Mais de 90% dos cientistas afirma que, se o modelo económico existente não mudar, no final do século XXI a temperatura mundial pode aumentar 4,8ºC. Isso significa que em Portugal a temperatura média pode aumentar pelo menos 8ºC, e mais de metade dos dias na zona de Lisboa terão mais de 30 ºC. Imagine-se os impactes que este tipo de temperatura poderá ter na agricultura, na cadeia alimentar, na saúde, nos incêndios, nas tempestades, etc, em Portugal.

"Mais de 90% dos cientistas afirma que, se o modelo económico existente não mudar, no final do século XXI a temperatura mundial pode aumentar 4,8ºC."

"É neste contexto que surge o conceito de descarbonização da economia. Uma economia que seja capaz de criar emprego e bem-estar, emitindo menos emissões de gases com efeitos de estufa, em particular o CO2."
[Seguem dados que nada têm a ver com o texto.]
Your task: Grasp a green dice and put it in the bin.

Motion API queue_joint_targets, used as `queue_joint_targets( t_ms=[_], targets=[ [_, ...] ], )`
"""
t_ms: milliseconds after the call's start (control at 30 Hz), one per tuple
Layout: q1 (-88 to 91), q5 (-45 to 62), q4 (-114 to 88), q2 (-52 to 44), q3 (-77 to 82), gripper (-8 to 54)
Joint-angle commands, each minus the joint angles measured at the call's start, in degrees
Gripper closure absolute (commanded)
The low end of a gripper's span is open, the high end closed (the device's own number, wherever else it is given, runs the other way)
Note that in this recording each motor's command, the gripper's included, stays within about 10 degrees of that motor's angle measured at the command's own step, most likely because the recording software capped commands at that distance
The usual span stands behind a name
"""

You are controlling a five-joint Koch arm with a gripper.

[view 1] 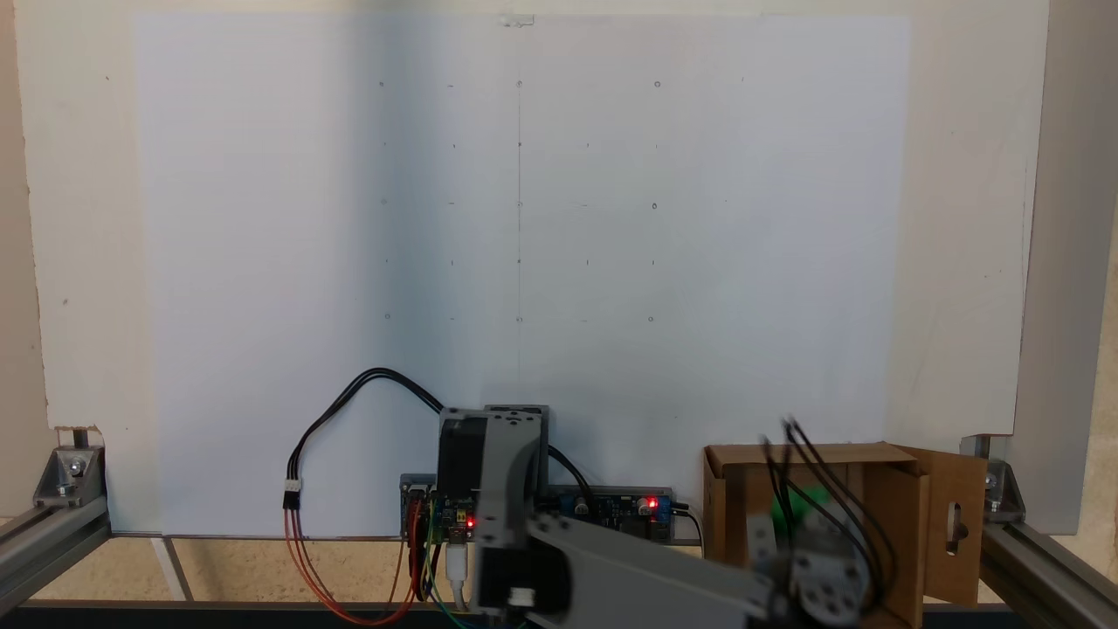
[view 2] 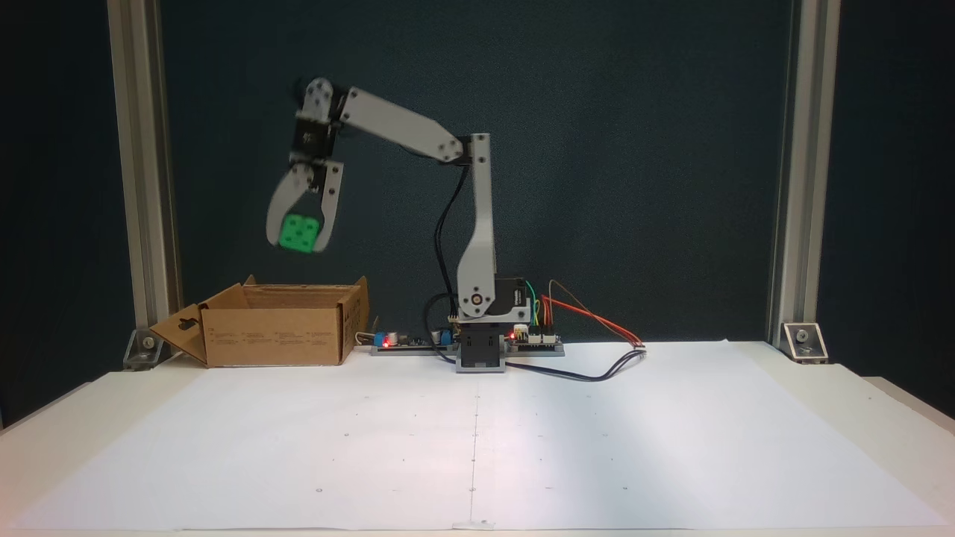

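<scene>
The green dice hangs in the air between my gripper's two fingers, which are shut on it. It is held well above the open top of the bin, a brown cardboard box at the left of a fixed view. From above, a blurred green patch of the dice shows over the bin, with my wrist and cables in front of it. A flap with a slot cut-out stands open at the bin's side.
The arm's base and circuit boards sit beside the bin at the back of the white sheet. Loose wires trail from the base. Aluminium frame posts stand at both sides.
</scene>
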State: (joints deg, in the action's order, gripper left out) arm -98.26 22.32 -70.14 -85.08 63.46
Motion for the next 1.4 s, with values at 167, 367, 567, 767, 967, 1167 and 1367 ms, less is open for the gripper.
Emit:
queue_joint_targets(
  t_ms=[167,367,567,767,967,1167,1367],
  targets=[
    [-11.0,8.7,2.4,11.0,2.8,34.1],
    [-10.7,8.9,11.3,11.2,8.4,34.1],
    [-9.8,8.8,18.6,11.3,8.4,34.1],
    [-8.6,8.8,21.6,11.3,8.5,34.1],
    [-7.5,8.9,23.6,11.3,9.2,3.0],
    [-3.4,8.7,29.7,9.1,9.1,0.2],
    [10.3,3.8,29.7,-5.2,9.1,3.3]
  ],
)
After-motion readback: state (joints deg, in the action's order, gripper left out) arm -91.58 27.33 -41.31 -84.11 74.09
Para evitar este aumento de temperatura mundial que irá trazer consequências que os próprios cientistas têm dificuldade em antecipar, o mundo acordou em unir forçar e agir em conjunto através do Acordo de Paris que foi assinado por mais de 100 países em 2015. Neste acordo os países concordam em desenvolver esforços de forma a que a temperatura do planeta não aumente mais do que 2ºC, idealmente 1,5ºC até ao final do século. Para que isto aconteça, é necessário que os países atinjam a neutralidade carbónica durante a segunda metade do século. Atingir a neutralidade carbónica significa por um lado baixar as emissões de gases com efeitos de estufa, e aumentar o sequestro de carbono através da reflorestação, agricultura e outras formas. Portugal foi o primeiro país a nível mundial a assumir o compromisso da neutralidade carbónica para 2050. Hoje em dia também a União Europeia tem esse objetivo: ser uma zona neutra em carbono em 2050.
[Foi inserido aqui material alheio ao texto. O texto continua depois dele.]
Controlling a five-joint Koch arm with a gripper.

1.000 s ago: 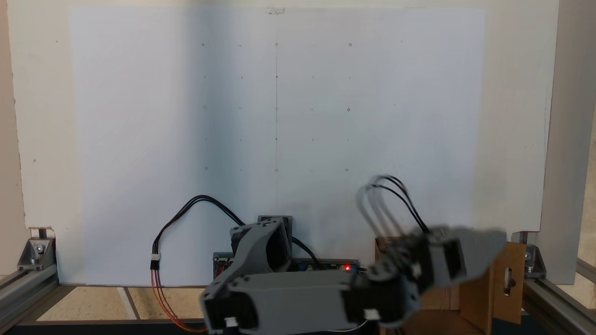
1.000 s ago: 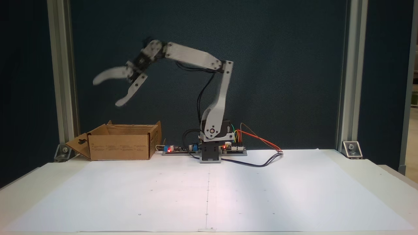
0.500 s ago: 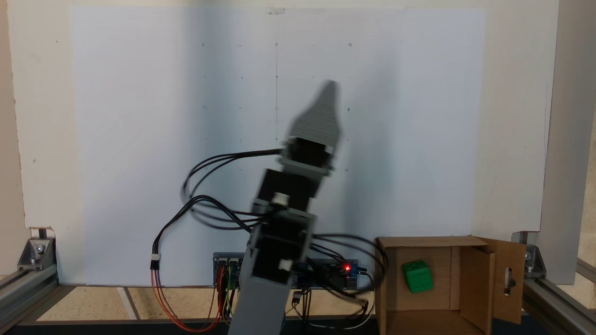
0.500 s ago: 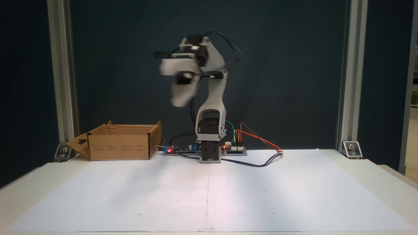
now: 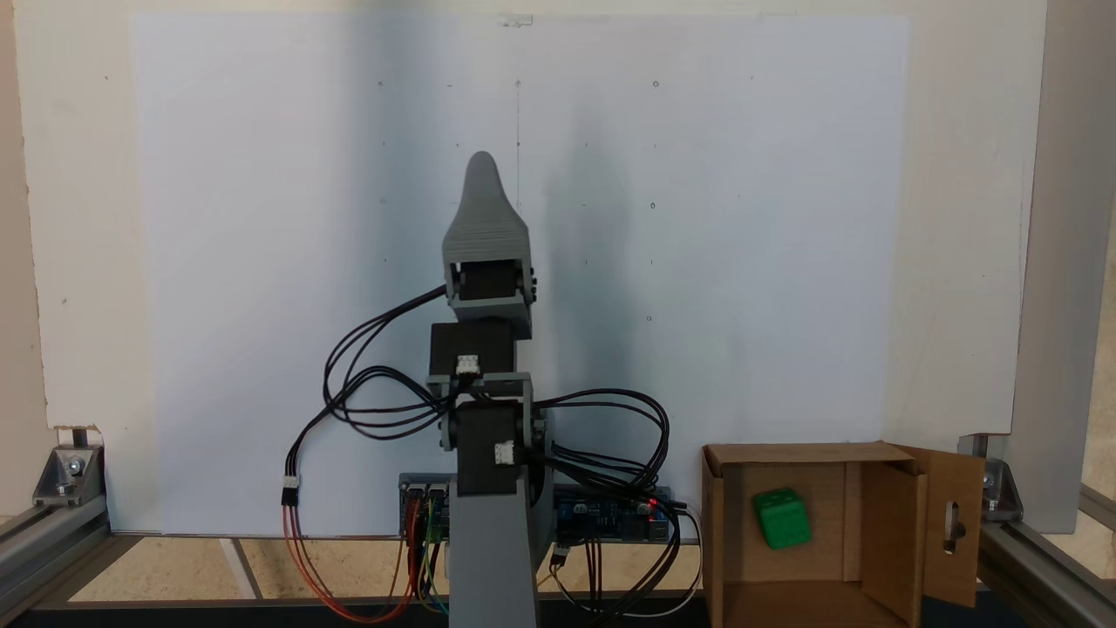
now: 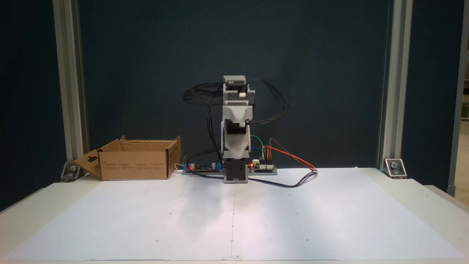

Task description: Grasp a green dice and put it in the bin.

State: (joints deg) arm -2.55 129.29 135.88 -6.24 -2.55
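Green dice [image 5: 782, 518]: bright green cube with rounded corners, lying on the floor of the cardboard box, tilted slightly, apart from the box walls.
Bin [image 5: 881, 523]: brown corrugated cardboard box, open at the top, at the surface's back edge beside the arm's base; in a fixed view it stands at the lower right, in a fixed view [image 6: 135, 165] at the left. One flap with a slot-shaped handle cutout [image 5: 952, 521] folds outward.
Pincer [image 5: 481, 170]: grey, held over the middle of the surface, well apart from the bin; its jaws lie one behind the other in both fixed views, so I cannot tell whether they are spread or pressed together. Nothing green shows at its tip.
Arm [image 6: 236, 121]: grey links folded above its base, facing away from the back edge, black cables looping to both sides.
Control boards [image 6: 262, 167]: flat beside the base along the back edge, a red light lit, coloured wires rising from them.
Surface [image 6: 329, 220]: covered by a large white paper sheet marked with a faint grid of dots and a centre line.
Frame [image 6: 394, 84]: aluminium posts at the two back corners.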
É neste contexto que surge o conceito de descarbonização da economia. Uma economia que seja capaz de criar emprego e bem-estar, emitindo menos emissões de gases com efeitos de estufa, em particular o CO2. Há quem veja este desafio como um custo. Mas deve ser visto como um investimento produtivo. Para que as economias sejam descarbonizadas é necessário tecnologia mais limpa na indústria, mobilidade menos poluente, materiais de construção mais eficientes a nível energético, uma aposta nas energias renováveis e na eletrificação das economias.
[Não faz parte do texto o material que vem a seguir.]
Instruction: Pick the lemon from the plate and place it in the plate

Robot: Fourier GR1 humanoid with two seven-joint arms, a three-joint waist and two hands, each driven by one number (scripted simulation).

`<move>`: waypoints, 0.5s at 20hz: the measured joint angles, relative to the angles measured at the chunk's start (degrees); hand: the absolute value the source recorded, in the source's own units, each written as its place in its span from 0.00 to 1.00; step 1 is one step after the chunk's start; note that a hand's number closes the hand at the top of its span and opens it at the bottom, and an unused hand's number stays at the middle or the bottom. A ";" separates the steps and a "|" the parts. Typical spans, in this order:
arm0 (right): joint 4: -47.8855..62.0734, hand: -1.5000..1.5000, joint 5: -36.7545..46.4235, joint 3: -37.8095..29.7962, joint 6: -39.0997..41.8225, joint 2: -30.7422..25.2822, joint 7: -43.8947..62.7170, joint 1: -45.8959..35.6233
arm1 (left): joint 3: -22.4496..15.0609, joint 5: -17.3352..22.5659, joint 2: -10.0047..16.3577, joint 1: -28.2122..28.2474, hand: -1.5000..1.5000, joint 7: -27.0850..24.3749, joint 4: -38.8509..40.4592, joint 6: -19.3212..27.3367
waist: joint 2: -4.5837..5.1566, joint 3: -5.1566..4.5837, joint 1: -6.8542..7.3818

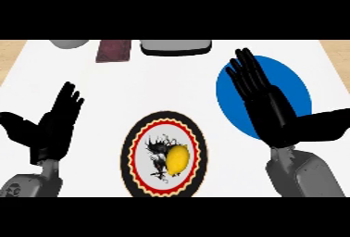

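Note:
A yellow lemon point(178, 159) lies right of centre on a patterned plate point(140, 139) with a black, red and cream rim, near the counter's front. A plain blue plate point(290, 78) sits to the right and farther back. My right hand point(270, 109) is open with straight fingers pointing away, held over the blue plate's left part and hiding some of it. At the left my left hand point(51, 129) is open too, fingers up, thumb out to the left, apart from the patterned plate. Neither hand touches the lemon.
Along the counter's far edge are a grey rounded object point(68, 44), a dark maroon block point(113, 51) and a grey tray-like item point(175, 47). Wooden floor shows past both side edges of the white counter point(164, 88).

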 measured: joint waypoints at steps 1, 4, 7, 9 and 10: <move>0.73 1.00 1.02 0.50 -0.85 0.80 -0.48 0.71 | -0.43 -0.70 0.07 0.07 0.50 0.49 0.18 0.08 | -0.51 -0.13 0.28; 0.70 1.00 6.24 3.30 -6.51 2.99 1.60 0.75 | -2.13 -3.94 0.28 1.08 0.50 0.31 1.98 0.56 | -1.53 -0.42 0.78; 2.50 1.00 15.38 8.40 -11.83 2.01 3.71 1.00 | -3.65 -6.82 1.06 1.93 0.50 0.41 3.85 1.14 | -2.18 -1.30 0.70; 5.80 1.00 23.39 10.51 -11.44 -5.03 4.49 0.75 | -4.05 -7.31 1.40 2.50 0.50 0.74 4.39 1.11 | -2.63 -2.09 0.16; 7.35 1.00 27.54 11.63 -11.68 -8.11 4.96 0.68 | -4.29 -7.57 1.58 2.86 0.50 0.90 4.68 1.06 | -2.83 -2.20 -0.05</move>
Todos estes desafios necessitam obviamente de tecnologia, investimento, políticas adequadas e vontade. A tecnologia existe, o dinheiro também, as políticas estão a ser criadas – veja-se o Green Deal da União Europeia em que afirma que a economia verde é a nova estratégia de crescimento europeu – mas ainda falta conhecimento e vontade.

Sem conhecimento não há vontade. É por isso essencial que todos os futuros economistas e gestores saibam que a economia do século XXI é verde, circular e respeitadora dos ecossistemas. É necessário compreenderem que cerca de 50% do PIB mundial depende da natureza e por isso é necessário incluir, de forma apropriada e consciente, a natureza no cálculo do PIB e do VAB, como ativo e como passivo.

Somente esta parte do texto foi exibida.